WHAT YOU ARE ASKED TO DO
The full listing must be reproduced exactly as given.

DATA EXCERPT

*** Block opens ***

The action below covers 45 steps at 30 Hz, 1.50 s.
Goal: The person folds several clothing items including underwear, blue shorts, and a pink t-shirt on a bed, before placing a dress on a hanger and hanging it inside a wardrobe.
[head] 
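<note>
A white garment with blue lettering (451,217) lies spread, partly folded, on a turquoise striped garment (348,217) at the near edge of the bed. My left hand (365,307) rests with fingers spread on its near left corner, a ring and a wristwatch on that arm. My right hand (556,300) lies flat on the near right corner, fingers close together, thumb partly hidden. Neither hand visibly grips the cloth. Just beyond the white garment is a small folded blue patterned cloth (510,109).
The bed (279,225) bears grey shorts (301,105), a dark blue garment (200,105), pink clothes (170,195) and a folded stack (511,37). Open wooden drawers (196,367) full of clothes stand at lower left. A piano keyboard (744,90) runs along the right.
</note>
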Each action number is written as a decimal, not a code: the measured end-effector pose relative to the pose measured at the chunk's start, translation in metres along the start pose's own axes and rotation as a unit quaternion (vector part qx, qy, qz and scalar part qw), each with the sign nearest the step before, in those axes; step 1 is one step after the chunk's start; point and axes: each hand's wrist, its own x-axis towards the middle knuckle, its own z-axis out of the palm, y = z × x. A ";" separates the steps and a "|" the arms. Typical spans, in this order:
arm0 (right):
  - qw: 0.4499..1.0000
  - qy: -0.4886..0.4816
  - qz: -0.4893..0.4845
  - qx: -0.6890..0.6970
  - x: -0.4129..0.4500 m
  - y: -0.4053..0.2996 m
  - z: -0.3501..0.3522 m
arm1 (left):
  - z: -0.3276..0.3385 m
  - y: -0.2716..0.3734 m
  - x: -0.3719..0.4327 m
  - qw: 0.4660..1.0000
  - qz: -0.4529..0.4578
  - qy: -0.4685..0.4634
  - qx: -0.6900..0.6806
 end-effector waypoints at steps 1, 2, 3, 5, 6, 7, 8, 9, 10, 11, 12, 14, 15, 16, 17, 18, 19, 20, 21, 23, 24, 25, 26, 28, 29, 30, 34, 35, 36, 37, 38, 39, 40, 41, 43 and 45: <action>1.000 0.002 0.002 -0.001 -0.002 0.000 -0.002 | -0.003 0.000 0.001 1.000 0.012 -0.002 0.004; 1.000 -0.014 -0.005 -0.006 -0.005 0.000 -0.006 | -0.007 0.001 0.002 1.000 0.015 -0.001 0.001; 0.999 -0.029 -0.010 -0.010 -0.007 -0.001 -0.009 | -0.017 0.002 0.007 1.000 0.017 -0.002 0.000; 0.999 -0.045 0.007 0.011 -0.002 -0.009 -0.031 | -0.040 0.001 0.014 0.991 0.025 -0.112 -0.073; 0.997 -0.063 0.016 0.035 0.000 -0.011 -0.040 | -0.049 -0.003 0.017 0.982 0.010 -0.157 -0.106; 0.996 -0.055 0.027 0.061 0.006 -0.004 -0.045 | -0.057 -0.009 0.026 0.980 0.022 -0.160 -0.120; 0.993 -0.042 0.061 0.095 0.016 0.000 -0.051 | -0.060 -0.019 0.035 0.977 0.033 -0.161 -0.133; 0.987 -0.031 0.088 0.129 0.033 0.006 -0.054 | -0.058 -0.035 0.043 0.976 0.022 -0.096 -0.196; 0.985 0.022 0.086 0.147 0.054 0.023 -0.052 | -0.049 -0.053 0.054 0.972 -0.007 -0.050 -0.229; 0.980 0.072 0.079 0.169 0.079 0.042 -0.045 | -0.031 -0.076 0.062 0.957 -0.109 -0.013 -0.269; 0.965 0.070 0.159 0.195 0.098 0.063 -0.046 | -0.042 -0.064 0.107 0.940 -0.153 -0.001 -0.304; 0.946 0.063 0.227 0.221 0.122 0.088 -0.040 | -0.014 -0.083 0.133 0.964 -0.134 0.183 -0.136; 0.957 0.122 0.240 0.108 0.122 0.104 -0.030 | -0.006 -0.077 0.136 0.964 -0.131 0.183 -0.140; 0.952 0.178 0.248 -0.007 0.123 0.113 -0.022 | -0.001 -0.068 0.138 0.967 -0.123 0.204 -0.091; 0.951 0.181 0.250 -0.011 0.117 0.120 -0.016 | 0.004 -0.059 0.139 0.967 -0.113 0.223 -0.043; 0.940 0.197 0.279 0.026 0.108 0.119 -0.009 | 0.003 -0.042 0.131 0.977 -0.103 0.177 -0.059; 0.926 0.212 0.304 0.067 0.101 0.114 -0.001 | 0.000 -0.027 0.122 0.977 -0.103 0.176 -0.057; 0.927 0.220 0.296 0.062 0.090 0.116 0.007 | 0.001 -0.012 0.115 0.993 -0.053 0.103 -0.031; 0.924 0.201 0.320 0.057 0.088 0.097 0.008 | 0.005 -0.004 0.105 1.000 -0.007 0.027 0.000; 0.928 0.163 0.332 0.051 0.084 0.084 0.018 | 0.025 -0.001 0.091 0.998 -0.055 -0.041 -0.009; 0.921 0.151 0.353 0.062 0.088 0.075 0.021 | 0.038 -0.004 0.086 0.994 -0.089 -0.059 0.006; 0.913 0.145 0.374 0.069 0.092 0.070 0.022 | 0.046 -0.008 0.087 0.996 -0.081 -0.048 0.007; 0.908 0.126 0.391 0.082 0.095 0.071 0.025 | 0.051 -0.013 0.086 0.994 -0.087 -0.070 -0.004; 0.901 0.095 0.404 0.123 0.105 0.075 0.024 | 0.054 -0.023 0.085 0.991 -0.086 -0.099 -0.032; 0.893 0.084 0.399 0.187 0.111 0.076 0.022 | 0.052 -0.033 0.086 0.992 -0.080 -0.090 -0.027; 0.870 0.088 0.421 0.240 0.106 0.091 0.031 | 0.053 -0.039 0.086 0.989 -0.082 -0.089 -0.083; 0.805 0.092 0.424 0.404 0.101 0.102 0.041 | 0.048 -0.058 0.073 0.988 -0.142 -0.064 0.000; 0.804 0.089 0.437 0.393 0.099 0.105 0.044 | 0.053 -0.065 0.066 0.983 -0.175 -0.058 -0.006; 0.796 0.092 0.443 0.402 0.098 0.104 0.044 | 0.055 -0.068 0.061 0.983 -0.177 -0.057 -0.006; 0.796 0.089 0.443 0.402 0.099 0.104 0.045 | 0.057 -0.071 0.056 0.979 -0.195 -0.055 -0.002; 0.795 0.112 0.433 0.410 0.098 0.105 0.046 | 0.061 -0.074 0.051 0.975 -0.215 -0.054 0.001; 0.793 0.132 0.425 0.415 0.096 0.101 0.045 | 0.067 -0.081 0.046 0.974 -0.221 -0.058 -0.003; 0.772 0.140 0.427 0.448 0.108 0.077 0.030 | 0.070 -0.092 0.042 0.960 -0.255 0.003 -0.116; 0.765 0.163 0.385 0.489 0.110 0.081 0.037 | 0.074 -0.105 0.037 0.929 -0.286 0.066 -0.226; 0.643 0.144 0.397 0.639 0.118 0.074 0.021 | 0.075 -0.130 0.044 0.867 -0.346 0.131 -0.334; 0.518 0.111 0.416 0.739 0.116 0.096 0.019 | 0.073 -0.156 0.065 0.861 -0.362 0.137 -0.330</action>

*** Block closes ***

RESULT OF THIS EXERCISE
The action below covers 45 steps at 30 Hz, 1.50 s.
Goal: The person folds several clothing items including underwear, blue shorts, and a pink t-shirt on a bed, before placing a dress on a hanger and hanging it inside a wardrobe.
[head] 
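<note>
A white garment with blue lettering (451,217) lies spread, partly folded, on a turquoise striped garment (348,217) at the near edge of the bed. My left hand (365,307) rests with fingers spread on its near left corner, a ring and a wristwatch on that arm. My right hand (556,300) lies flat on the near right corner, fingers close together, thumb partly hidden. Neither hand visibly grips the cloth. Just beyond the white garment is a small folded blue patterned cloth (510,109).
The bed (279,225) bears grey shorts (301,105), a dark blue garment (200,105), pink clothes (170,195) and a folded stack (511,37). Open wooden drawers (196,367) full of clothes stand at lower left. A piano keyboard (744,90) runs along the right.
</note>
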Each action number is written as a decimal, not a code: the measured end-effector pose relative to the pose measured at the chunk's start, translation in metres along the start pose's own axes and rotation as a unit quaternion (vector part qx, qy, qz and scalar part qw), each with the sign nearest the step before, in those axes; step 1 is one step after the chunk's start; point and axes: each hand's wrist, its own x-axis towards the middle knuckle, its own z-axis out of the palm, y = z × x. A ";" separates the steps and a "|" the arms. Typical spans, in this order:
arm0 (right):
  - qw: 0.4499..1.0000
  - qy: -0.4886..0.4816
  - qz: -0.4893..0.4845
  - qx: -0.6890..0.6970
  - x: -0.4129..0.4500 m
  - y: -0.4053..0.2996 m
  - z: -0.3501..0.3522 m
arm1 (left):
  - z: -0.3276..0.3385 m
  - y: -0.2716..0.3734 m
  - x: -0.3719..0.4327 m
  - qw: 0.4660..1.0000
  - qz: -0.4529..0.4578
  - qy: -0.4685..0.4634
  - qx: -0.6900..0.6806
 end-effector waypoints at steps 1, 2, 3, 5, 6, 7, 8, 9, 10, 11, 12, 14, 15, 16, 17, 18, 19, 20, 21, 23, 24, 25, 26, 28, 29, 30, 34, 35, 36, 37, 38, 39, 40, 41, 43 and 45: <action>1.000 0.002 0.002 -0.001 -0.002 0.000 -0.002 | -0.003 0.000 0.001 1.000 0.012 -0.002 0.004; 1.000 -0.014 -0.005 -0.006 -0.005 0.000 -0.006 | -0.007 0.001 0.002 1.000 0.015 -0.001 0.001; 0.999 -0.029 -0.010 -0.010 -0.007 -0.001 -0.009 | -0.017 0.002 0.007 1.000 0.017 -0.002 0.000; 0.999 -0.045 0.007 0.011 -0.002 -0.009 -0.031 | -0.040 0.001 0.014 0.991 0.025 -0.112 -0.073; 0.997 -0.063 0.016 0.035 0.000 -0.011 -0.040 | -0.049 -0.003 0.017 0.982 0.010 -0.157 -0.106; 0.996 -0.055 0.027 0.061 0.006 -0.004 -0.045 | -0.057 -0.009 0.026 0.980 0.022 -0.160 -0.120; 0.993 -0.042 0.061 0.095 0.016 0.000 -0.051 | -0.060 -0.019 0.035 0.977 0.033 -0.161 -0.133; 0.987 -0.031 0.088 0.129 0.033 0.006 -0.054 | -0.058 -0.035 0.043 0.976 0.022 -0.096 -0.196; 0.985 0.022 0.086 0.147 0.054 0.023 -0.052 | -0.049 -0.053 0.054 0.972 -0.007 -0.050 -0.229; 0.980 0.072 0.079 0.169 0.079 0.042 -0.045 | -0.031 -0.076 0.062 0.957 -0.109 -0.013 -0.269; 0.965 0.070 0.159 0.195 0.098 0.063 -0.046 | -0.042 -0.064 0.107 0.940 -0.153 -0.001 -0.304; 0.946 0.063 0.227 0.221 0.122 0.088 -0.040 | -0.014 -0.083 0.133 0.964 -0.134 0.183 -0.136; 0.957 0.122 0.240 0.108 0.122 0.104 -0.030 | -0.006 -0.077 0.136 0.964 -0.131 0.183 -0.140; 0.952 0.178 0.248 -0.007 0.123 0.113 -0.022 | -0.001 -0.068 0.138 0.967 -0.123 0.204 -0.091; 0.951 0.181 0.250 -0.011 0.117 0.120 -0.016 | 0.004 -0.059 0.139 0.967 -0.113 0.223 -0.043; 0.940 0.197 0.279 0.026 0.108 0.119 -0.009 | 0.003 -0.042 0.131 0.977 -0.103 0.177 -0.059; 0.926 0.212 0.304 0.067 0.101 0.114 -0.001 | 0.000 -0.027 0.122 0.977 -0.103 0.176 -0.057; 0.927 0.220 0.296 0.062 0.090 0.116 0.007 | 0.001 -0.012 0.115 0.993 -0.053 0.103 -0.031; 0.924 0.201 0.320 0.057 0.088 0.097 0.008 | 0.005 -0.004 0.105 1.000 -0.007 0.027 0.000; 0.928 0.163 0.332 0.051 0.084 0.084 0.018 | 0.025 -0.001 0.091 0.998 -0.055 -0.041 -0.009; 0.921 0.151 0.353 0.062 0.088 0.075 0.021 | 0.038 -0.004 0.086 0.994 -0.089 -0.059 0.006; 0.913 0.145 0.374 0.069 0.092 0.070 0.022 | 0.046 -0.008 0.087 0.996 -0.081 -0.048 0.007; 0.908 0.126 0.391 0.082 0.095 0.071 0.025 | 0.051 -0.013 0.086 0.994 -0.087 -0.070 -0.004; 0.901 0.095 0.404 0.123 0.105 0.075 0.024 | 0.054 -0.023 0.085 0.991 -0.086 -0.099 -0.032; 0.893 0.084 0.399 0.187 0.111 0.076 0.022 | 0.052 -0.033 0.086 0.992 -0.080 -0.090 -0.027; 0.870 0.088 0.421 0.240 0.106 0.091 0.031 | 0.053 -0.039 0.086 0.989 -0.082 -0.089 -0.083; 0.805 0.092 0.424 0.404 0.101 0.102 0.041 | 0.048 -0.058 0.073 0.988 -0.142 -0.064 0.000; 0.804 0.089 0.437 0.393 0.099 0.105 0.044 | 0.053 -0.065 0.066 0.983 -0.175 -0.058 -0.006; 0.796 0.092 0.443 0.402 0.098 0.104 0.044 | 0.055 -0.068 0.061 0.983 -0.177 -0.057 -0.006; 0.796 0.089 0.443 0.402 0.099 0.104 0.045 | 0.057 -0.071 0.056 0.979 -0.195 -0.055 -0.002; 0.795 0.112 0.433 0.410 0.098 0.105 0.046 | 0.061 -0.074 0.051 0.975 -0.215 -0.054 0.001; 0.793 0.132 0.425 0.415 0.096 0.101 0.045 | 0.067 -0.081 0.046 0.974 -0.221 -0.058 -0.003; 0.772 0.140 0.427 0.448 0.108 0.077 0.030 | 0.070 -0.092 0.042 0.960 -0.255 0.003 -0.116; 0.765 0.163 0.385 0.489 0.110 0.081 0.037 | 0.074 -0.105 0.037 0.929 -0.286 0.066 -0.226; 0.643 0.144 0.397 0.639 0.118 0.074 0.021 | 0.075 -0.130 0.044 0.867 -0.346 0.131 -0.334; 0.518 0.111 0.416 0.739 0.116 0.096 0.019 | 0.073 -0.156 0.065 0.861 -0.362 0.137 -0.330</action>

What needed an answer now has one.